Can you copy out the data exactly? Leave the images out.

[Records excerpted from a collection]
══════════

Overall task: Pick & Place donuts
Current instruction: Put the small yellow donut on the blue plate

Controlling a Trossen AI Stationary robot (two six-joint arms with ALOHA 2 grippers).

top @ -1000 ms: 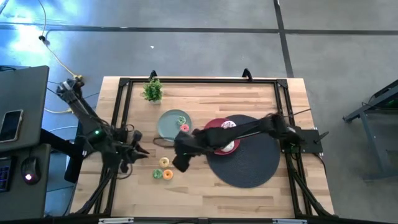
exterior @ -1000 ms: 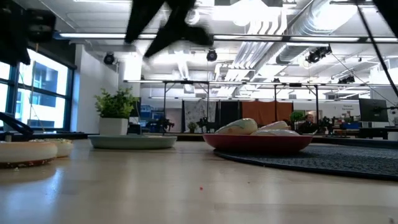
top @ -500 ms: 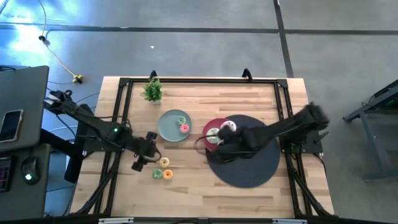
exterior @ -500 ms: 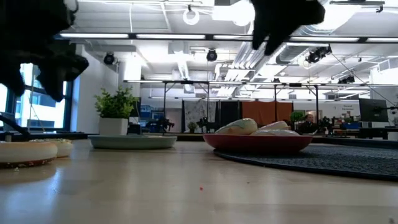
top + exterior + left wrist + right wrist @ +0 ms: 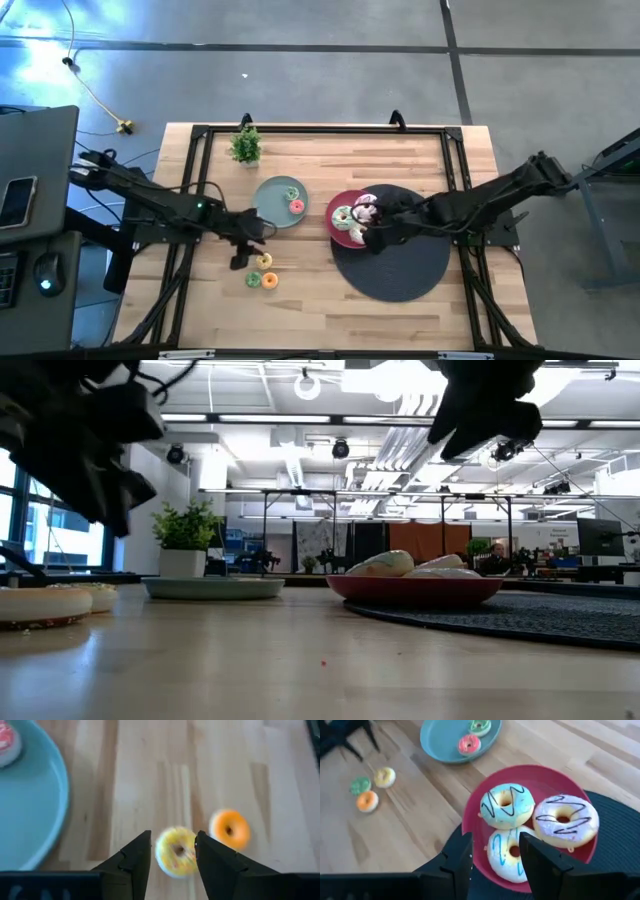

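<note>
Three larger donuts, iced green (image 5: pixel 506 805), pink (image 5: pixel 565 819) and white (image 5: pixel 512 851), lie on the red plate (image 5: pixel 335 232). My right gripper (image 5: pixel 495 857) hovers open above them. Tiny pink (image 5: pixel 469 743) and green (image 5: pixel 479 726) donuts rest on the grey-green plate (image 5: pixel 268 203). Tiny yellow (image 5: pixel 176 851), orange (image 5: pixel 229 829) and green (image 5: pixel 253 279) donuts lie on the wooden table. My left gripper (image 5: pixel 172 855) is open and raised over the yellow donut, one finger to each side of it.
The red plate sits partly on a dark round mat (image 5: pixel 400 270) on the table's right half. A small potted plant (image 5: pixel 245 145) stands near the far edge. A black frame (image 5: pixel 320 128) runs along the table's rim. Bare wood lies toward the near edge.
My right gripper has swung from beside the tiny donuts toward the table's right, and it now hangs over the red plate. My left gripper has moved from the left edge toward the right, coming over the tiny yellow donut.
</note>
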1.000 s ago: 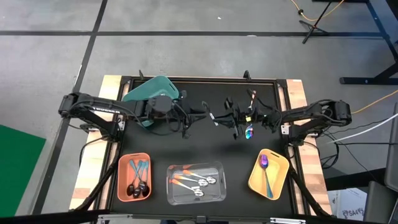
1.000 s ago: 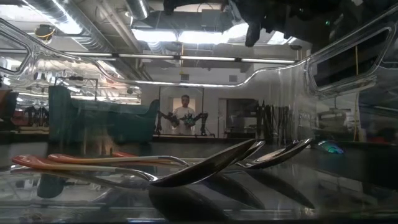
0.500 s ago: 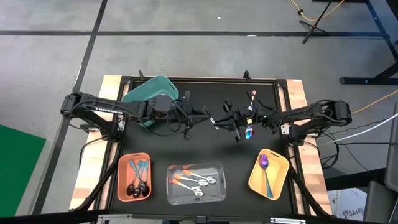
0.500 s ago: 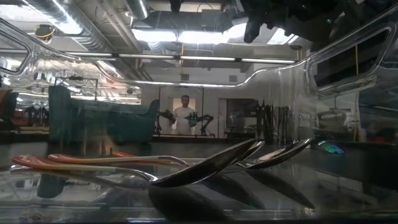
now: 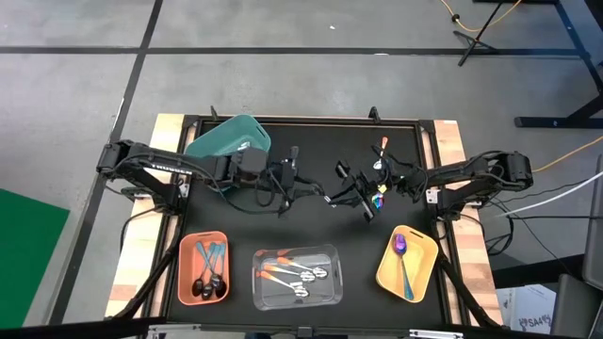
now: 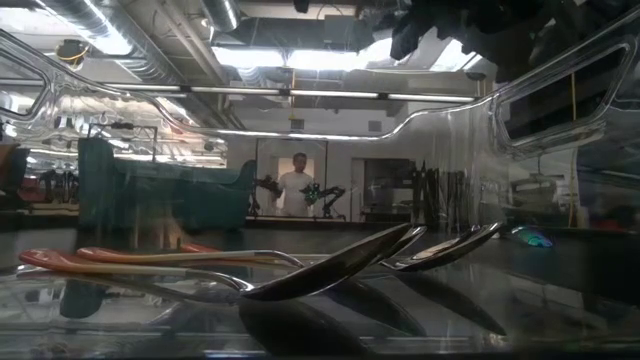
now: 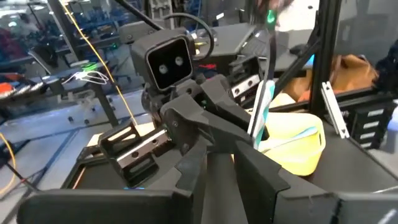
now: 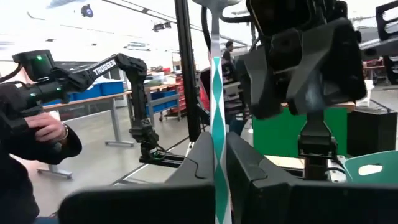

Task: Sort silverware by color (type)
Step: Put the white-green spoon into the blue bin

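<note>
"TROSSEN" lettering on a distant robot arm [image 8: 118, 64]

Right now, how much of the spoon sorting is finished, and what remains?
Done: black-bowled spoons lie in the salmon bin, orange-handled spoons in the clear bin, and one purple-bowled spoon in the yellow bin. In hand: the right gripper is shut on a teal-handled spoon above the middle of the table; the left gripper faces it closely. Left: binning that spoon. What the teal bin holds is not visible.
</note>
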Robot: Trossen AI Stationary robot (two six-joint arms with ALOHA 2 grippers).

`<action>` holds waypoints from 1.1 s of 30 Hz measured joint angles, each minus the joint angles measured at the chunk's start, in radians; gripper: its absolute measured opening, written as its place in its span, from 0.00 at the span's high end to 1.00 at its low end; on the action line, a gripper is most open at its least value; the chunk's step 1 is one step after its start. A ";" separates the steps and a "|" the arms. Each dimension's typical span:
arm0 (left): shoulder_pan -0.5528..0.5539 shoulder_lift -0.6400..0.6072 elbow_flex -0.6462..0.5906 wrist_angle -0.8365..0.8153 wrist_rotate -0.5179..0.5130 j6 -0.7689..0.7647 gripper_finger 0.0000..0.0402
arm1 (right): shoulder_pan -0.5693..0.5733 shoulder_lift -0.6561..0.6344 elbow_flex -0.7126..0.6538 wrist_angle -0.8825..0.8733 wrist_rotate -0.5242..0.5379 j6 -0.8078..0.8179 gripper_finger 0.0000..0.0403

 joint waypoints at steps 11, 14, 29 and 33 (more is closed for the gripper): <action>-0.004 0.036 0.000 0.045 0.055 0.045 0.81 | -0.002 0.000 0.000 -0.005 -0.042 0.000 0.99; -0.007 0.037 0.000 0.071 0.115 0.067 0.81 | -0.002 0.000 0.000 -0.005 -0.061 0.000 0.99; -0.011 0.036 0.001 0.133 0.138 0.089 0.81 | -0.002 0.000 0.000 -0.007 -0.048 -0.001 0.99; -0.012 0.036 0.001 0.147 0.138 0.089 0.81 | -0.002 0.000 0.000 -0.010 -0.025 -0.001 0.99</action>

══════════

PROBLEM SOLUTION
Overall task: Pick & Place donuts
Current instruction: Put the small yellow donut on the blue plate

Controlling a Trossen AI Stationary robot (two six-joint arms with ALOHA 2 grippers).

top @ -1000 ms: 
exterior @ -1000 ms: 
top @ -500 ms: 
exterior @ -500 ms: 
top + exterior + left wrist + right wrist @ +0 ms: 

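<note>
Three larger donuts, iced green (image 5: pixel 506 805), pink (image 5: pixel 565 819) and white (image 5: pixel 512 851), lie on the red plate (image 5: pixel 335 232). My right gripper (image 5: pixel 495 857) hovers open above them. Tiny pink (image 5: pixel 469 743) and green (image 5: pixel 479 726) donuts rest on the grey-green plate (image 5: pixel 268 203). Tiny yellow (image 5: pixel 176 851), orange (image 5: pixel 229 829) and green (image 5: pixel 253 279) donuts lie on the wooden table. My left gripper (image 5: pixel 172 855) is open and raised over the yellow donut, one finger to each side of it.
The red plate sits partly on a dark round mat (image 5: pixel 400 270) on the table's right half. A small potted plant (image 5: pixel 245 145) stands near the far edge. A black frame (image 5: pixel 320 128) runs along the table's rim. Bare wood lies toward the near edge.
My right gripper has swung from beside the tiny donuts toward the table's right, and it now hangs over the red plate. My left gripper has moved from the left edge toward the right, coming over the tiny yellow donut.
</note>
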1.000 s ago: 
1.000 s ago: 
0.500 s ago: 
0.500 s ago: 
now: 
now: 
now: 
now: 

Task: Sort silverware by color (type)
Step: Put the white-green spoon into the blue bin

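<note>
"TROSSEN" lettering on a distant robot arm [image 8: 118, 64]

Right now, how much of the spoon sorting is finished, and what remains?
Done: black-bowled spoons lie in the salmon bin, orange-handled spoons in the clear bin, and one purple-bowled spoon in the yellow bin. In hand: the right gripper is shut on a teal-handled spoon above the middle of the table; the left gripper faces it closely. Left: binning that spoon. What the teal bin holds is not visible.
</note>
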Robot: Trossen AI Stationary robot (two six-joint arms with ALOHA 2 grippers).

`<action>` holds waypoints from 1.1 s of 30 Hz measured joint angles, each minus the joint angles measured at the chunk's start, in radians; gripper: its absolute measured opening, written as its place in its span, from 0.00 at the span's high end to 1.00 at its low end; on the action line, a gripper is most open at its least value; the chunk's step 1 is one step after its start. A ";" separates the steps and a "|" the arms. Each dimension's typical span:
arm0 (left): shoulder_pan -0.5528..0.5539 shoulder_lift -0.6400..0.6072 elbow_flex -0.6462..0.5906 wrist_angle -0.8365..0.8153 wrist_rotate -0.5179..0.5130 j6 -0.7689..0.7647 gripper_finger 0.0000..0.0402
arm1 (right): shoulder_pan -0.5693..0.5733 shoulder_lift -0.6561..0.6344 elbow_flex -0.7126..0.6538 wrist_angle -0.8825..0.8733 wrist_rotate -0.5242..0.5379 j6 -0.8078..0.8179 gripper_finger 0.0000..0.0403

 joint waypoints at steps 11, 14, 29 and 33 (more is closed for the gripper): <action>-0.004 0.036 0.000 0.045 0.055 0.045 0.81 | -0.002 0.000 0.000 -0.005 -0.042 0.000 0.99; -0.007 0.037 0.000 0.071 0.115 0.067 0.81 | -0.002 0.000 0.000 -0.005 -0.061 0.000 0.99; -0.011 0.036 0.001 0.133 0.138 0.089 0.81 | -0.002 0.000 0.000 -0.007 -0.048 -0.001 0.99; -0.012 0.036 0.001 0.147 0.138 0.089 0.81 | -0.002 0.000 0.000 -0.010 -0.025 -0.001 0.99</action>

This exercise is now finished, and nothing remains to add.